PIAA approves weight class reduction in wrestling
By: Paul Schofield
Thursday, May 23, 2019 | 6:10 PM
The PIAA Board of Control passed the wrestling committee’s proposal to reduce the weight classes from 14 to 12 for the 2020-21 season.
The PIAA will advance the proposal to the National Federation of High School Association to see if it will consider the change.
If it says no, the PIAA will petition the NFHS to allow the reduction of the weight classes as a pilot program.
The new weight classes would be: 110, 118, 125, 132, 138, 145, 152, 160, 170, 190, 215 and 285.
The 14 existing weight classes are: 106, 113, 120, 126, 132, 138, 145, 152, 160, 170, 182, 195, 220 and 285.

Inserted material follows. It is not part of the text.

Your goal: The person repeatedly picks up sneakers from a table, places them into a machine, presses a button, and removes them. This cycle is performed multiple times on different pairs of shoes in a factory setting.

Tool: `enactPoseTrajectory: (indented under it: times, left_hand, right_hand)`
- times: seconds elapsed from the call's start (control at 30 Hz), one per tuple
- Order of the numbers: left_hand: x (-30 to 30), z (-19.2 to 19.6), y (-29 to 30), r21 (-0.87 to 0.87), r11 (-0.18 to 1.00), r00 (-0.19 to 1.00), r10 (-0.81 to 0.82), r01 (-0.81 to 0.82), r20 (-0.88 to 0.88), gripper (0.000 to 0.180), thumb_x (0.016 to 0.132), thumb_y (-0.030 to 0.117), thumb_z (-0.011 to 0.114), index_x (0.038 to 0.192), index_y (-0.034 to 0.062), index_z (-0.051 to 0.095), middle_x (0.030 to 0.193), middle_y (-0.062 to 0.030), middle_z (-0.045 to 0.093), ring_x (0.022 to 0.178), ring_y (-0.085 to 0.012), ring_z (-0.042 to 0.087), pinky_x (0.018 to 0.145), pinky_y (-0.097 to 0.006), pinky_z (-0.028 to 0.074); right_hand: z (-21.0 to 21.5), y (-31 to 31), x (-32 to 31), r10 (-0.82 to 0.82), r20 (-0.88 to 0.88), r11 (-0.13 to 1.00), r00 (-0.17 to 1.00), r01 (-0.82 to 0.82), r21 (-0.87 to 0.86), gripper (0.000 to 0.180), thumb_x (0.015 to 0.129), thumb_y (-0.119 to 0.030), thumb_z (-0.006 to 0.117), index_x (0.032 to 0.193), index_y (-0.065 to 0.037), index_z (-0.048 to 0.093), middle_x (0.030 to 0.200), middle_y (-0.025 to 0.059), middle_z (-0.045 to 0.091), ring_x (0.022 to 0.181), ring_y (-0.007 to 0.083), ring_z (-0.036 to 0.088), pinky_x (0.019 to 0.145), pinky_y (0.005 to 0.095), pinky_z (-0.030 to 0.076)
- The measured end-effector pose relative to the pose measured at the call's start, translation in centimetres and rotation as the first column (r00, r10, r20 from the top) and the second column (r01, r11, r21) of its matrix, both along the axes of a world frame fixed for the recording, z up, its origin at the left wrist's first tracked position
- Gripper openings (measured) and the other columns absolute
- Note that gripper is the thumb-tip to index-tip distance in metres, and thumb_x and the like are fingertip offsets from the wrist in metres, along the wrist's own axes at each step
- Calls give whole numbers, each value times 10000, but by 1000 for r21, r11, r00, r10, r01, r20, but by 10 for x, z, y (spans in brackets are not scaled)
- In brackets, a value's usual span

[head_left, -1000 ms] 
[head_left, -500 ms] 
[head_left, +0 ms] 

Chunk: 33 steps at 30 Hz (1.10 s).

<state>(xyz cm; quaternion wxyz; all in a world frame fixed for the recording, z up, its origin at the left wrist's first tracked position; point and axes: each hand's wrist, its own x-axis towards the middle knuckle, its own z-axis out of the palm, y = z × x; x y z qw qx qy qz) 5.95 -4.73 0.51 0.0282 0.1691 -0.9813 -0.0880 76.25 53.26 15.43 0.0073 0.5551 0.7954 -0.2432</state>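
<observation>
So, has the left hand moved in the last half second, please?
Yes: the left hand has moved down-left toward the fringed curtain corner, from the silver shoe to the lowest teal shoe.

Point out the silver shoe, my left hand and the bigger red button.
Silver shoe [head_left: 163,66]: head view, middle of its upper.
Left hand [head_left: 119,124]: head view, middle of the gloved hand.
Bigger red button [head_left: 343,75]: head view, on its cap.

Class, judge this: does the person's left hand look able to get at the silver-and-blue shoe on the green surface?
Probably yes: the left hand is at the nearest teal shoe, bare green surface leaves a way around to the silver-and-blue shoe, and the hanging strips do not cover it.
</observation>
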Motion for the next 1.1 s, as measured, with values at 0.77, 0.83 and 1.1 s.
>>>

Norwin coach Vince DeAugustine said he’s against the change and feels there are other ways to grow the sport.
“I’d rather see them allow you to enter more than one wrestler at a weight class,” DeAugustine said. “Let’s say you have a good wrestler, and he’s behind Kurtis Phipps at a certain weight. It’s likely the kid might give up wrestling. But if you allow him to compete, there is a chance you can keep him in the sport.”
WPIAL wrestling committee chairman Frank Vulcano Jr. said the reduction is because there are too many forfeits.

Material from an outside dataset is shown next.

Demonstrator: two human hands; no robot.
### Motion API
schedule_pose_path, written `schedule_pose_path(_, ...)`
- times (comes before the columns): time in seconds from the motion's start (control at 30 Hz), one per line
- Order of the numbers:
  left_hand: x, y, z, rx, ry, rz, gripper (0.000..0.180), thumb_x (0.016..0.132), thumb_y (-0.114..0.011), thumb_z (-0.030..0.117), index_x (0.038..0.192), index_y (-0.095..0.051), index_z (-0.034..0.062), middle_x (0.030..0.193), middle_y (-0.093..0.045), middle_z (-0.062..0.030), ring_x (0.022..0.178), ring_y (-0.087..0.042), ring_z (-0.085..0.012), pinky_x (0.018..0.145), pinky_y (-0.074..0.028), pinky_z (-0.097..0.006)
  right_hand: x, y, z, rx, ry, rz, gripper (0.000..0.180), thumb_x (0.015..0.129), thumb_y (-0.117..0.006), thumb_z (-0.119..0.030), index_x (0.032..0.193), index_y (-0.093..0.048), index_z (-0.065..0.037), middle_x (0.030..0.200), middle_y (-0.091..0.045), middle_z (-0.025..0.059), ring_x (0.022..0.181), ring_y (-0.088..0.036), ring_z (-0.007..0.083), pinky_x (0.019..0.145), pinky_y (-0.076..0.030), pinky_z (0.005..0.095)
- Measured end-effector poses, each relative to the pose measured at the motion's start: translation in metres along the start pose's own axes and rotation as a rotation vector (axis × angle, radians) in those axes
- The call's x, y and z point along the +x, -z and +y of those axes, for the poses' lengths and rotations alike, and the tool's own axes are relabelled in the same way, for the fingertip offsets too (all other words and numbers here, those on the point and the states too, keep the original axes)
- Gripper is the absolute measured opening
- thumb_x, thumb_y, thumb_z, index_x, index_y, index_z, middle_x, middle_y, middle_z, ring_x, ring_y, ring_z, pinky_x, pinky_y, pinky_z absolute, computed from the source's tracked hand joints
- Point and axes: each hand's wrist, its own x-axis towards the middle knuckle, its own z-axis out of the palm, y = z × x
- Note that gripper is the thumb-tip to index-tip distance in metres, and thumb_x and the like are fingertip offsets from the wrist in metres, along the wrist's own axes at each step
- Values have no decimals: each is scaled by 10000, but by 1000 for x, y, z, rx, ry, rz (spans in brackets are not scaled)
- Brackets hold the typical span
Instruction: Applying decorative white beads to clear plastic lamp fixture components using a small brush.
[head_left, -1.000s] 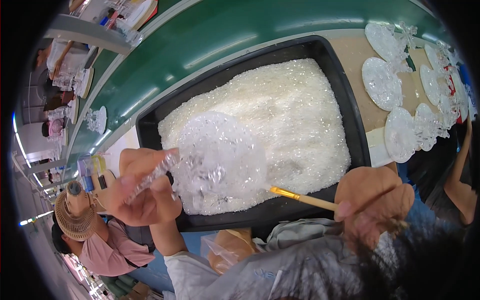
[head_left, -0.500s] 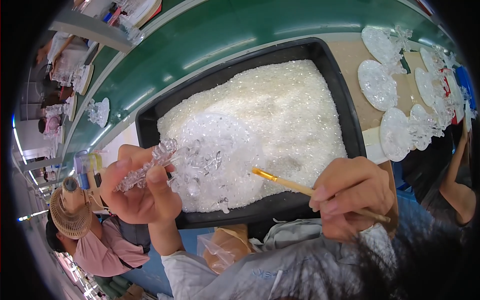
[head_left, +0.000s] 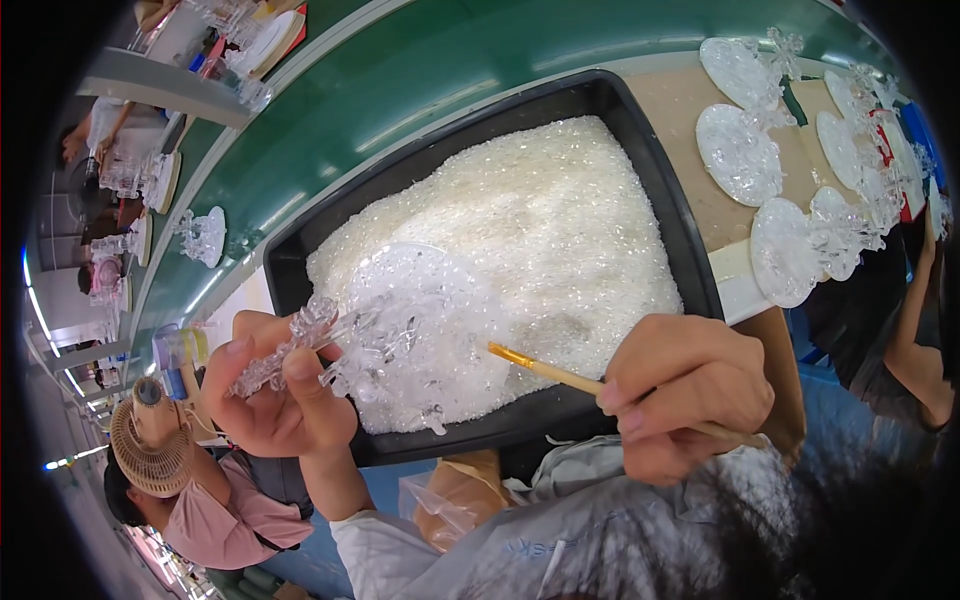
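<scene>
My left hand (head_left: pixel 285 390) is closed round the branching, knobbly end of a clear ornament. Its round, frosted disc (head_left: pixel 430 285) tilts over the black tray, with clear branch-like pieces between the disc and my fingers. My right hand (head_left: pixel 690 395) grips a thin paintbrush (head_left: pixel 560 374) with a pale wooden handle. The brush's yellowish tip points left, beside the disc's right edge; whether it touches cannot be made out. Beneath both hangs a bed of glittering white granules (head_left: pixel 570 210) filling the tray (head_left: pixel 655 160).
Several similar disc-based ornaments (head_left: pixel 738 155) stand on brown board at the right. Another clear ornament (head_left: pixel 204 237) sits on the green surface (head_left: pixel 400 95) beyond the tray. A person in pink (head_left: pixel 235 510) is at lower left, near a woven hat (head_left: pixel 150 450); another person's arm (head_left: pixel 918 350) shows at far right.
The view has shifted slightly. The ornament's disc has tipped a little and sits slightly lower and further left. My right hand and the brush have moved a little left with it.
</scene>
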Motion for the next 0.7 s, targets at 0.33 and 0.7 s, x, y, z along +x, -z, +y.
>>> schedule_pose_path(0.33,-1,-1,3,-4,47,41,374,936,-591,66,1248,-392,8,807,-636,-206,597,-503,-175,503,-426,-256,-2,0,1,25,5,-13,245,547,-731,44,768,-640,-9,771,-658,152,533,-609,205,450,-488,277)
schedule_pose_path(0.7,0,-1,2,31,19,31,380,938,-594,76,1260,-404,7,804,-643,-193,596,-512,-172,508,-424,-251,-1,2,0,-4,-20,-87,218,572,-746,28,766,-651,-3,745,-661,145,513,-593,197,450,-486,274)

By reducing the weight classes, dual meets become more interesting for fans.
“People don’t want to go to a match and see a lot of forfeits,” Vulcano said. “Granted, this will hurt teams that can fill 14 weight classes, but we want the sport to become more fan-friendly.”

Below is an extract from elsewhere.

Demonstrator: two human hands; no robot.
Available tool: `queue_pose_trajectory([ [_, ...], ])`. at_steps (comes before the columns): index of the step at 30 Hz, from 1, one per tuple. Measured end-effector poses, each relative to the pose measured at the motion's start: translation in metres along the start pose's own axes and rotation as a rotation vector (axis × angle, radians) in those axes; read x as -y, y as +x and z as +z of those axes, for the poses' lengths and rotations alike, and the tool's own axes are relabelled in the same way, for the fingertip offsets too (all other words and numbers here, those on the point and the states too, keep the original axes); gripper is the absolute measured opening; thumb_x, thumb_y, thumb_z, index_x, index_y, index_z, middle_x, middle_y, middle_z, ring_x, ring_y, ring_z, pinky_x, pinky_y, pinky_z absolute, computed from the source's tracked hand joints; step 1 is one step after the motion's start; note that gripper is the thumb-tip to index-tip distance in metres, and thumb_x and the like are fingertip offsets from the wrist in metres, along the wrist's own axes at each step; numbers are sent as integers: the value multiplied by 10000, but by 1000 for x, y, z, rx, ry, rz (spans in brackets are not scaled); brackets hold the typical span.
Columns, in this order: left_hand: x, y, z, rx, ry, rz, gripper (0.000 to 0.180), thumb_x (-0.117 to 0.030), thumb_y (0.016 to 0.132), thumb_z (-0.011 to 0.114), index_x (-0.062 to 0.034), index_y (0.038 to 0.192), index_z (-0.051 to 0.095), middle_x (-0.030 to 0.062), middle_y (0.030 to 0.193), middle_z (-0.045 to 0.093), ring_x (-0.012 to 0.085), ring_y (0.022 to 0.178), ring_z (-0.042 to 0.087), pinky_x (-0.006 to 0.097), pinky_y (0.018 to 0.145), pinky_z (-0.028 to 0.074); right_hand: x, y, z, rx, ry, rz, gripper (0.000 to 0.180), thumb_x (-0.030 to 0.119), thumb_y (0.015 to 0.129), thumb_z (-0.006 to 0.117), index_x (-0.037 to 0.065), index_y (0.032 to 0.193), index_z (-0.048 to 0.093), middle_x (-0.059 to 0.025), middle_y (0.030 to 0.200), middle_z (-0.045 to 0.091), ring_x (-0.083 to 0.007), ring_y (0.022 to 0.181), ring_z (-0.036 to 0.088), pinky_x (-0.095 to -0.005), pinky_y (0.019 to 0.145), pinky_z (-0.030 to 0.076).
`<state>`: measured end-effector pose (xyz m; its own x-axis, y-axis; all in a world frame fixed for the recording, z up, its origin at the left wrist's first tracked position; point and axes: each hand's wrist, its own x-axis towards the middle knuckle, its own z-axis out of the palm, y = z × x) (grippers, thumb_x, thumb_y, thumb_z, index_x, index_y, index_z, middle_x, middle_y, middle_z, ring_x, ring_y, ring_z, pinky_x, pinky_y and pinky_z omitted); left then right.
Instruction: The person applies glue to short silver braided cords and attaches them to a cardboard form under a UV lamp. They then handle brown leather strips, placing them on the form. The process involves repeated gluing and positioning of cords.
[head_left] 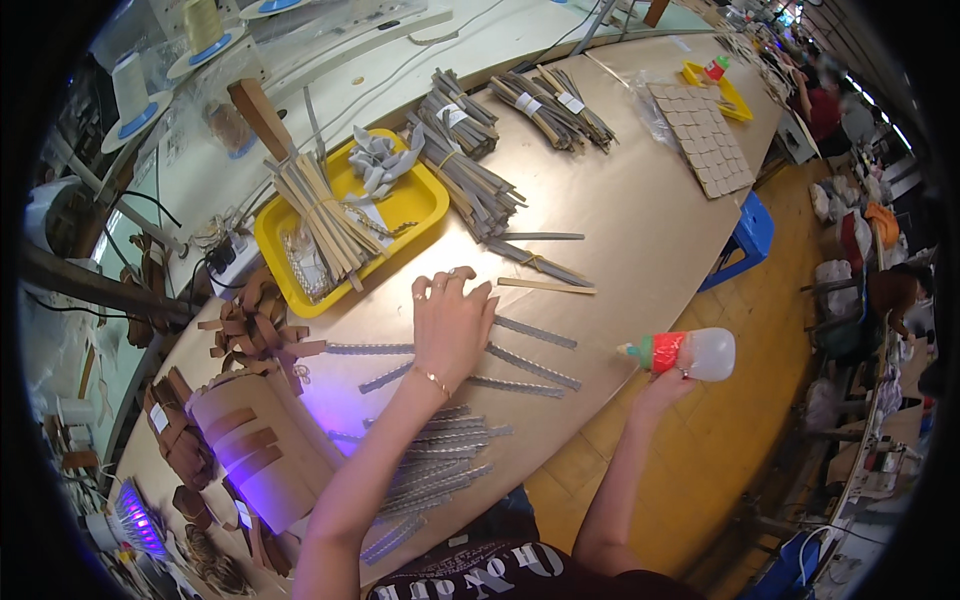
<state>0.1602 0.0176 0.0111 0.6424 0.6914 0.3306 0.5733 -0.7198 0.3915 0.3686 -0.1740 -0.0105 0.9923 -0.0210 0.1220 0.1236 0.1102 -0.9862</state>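
Note:
My left hand (pixel 449 328) lies palm down on the table, fingers bent and apart, over several grey braided strips (pixel 530 367). The strips stick out on both sides of it; what lies under the palm is hidden. My right hand (pixel 668 388) is wrapped round a squeeze bottle (pixel 711 354) with a clear whitish body, red label and green nozzle. The bottle is tilted on its side past the table's edge, its nozzle pointing left toward the tabletop. Nearer my body, more braided strips (pixel 440 465) lie in a row. A thin tan strip (pixel 546 286) rests just beyond my left fingers.
A yellow tray (pixel 418 215) holds bundled strips and grey scraps. Behind it lie tied grey bundles (pixel 540 105). Brown leather strips (pixel 255 325) and a cardboard roll (pixel 240 440) sit left, near a purple-lit lamp (pixel 138 520). A blue stool (pixel 742 245) stands beyond the right edge.

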Motion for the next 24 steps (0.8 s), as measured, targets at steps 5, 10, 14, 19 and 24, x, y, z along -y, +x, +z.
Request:
queue_pose_trajectory([
  [5,5,37,25,197,153,198,146,-217,894,633,-119,965,714,67,1089,636,226,1060,569,439,1019,329,2,8,0,-18,208,92,446,376,913,655,15,1148,539,-56,942,591,-142,830,612,-336,700,547],
  [10,14,40,43,179,192,240,122,-196,890,625,-111,873,711,57,1018,666,219,1009,597,442,1019,342,6,7,10,45,511,438,471,397,911,645,34,1184,520,-45,953,602,-150,811,624,-348,678,555],
  [14,24,46,37,89,257,203,117,-193,885,630,-112,863,712,57,981,674,219,996,604,441,1008,350,2,13,22,279,420,682,488,438,910,635,86,1227,521,-45,917,622,-154,777,634,-323,647,550],
  [19,23,31,-10,-14,55,-23,239,-234,872,673,-111,1076,690,85,1086,653,258,1044,598,444,1000,354,3,53,55,732,-153,544,617,527,882,646,77,1280,507,-82,970,637,-173,819,647,-315,699,548],
  [24,-7,-71,-89,-34,-147,-113,331,-187,868,685,-81,1179,649,101,1095,633,256,1033,593,433,936,392,21,96,89,957,-1036,-49,873,615,809,680,19,1395,429,-200,1219,629,-305,1070,646,-407,920,507],
])
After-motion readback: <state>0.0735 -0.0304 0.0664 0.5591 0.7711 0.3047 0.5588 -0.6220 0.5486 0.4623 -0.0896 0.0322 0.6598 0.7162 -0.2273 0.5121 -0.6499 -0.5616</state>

PIAA executive director Dr. Robert Lombardi told PennLive.com, “We’ve had a couple years to look at it, and probably next year will be the third, maybe the fourth, that these weight classes have seen an increasing number of forfeits in the lower weights. We think our proposal is a better distribution than 14 and cuts down the number of forfeits and make dual meets more pleasing to fans and to coaches.”
Franklin Regional coach Matt Lebe said he’s against it because it takes away a chance for a wrestler to become a champion.
“Wrestling is more of an individual sport than a team sport,” Lebe said. “Sure it’s fun to win a WPIAL title, but the fan interest comes during the individual tournaments.”